Mayor of Jaffa
- In office 1919–1939
- Preceded by: Office created Hassan Bey as Military Governor
- Succeeded by: Abd al-Rauf al-Bitar

Personal details
- Born: 1877 Jaffa
- Died: 1942 (aged 64–65) Jerusalem

= Assem Bey Said =

Assam Bek As-Said (Arabic: عاصم بك السعيد) (31 - 1877 June 1942) was a Palestinian politician who served as mayor of Jaffa between 1919 and 1939.

== Biography ==
As-Said was born in Jaffa in 1877 to a notable Jaffan family. During the Ottoman Period, he served in several legal posts, first as a Notary Public, and later an assistant Chief Clerk in the District Court. He also served as a member of the Administrative Council of the Jaffa District for a 4-year period. In 1915, he was exiled by Ottoman authorities to Konya. He later returned and was appointed Mayor of Jaffa by British Authorities.

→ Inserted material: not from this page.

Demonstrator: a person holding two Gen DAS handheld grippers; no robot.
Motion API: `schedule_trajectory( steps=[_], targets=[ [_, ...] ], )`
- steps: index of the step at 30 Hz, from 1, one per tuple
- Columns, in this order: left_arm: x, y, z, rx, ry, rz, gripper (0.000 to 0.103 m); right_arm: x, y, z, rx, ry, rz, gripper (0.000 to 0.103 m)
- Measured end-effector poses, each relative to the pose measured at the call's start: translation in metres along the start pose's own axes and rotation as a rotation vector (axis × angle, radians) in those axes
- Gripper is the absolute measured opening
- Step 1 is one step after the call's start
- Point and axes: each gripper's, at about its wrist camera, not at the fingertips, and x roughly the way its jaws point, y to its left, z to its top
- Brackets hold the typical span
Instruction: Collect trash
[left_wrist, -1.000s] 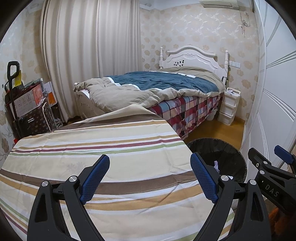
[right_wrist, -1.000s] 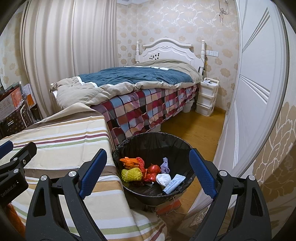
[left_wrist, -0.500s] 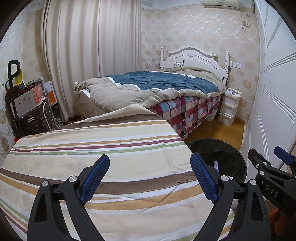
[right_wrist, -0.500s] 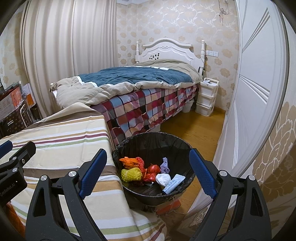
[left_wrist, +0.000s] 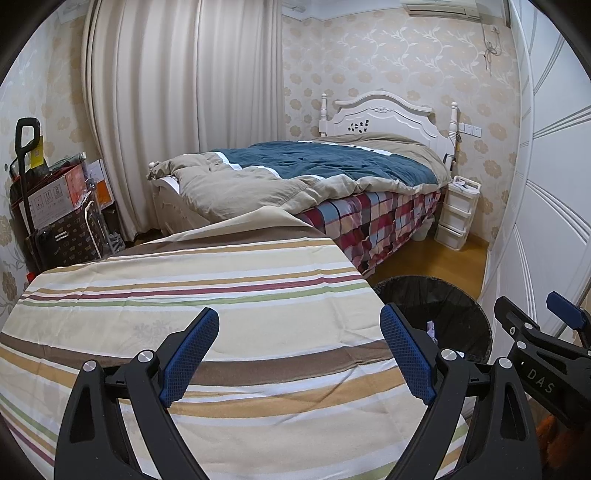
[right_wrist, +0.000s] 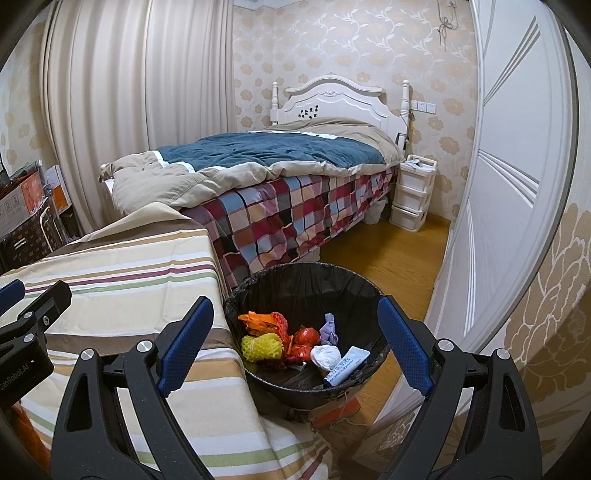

In 1938, As-Said fled to Cairo amid riots in Jaffa. In September, Hussein Shehad Eddin was appointed Acting Mayor in Said's stead. On 5 January 1939, Mandatory authorities dissolved Jaffa's City Council, replacing it with a three-person committee headed by Abd al-Rauf al-Bitar.

As-Said died on 31 June 1942 at the French Hospital in Jerusalem after a prolonged illness.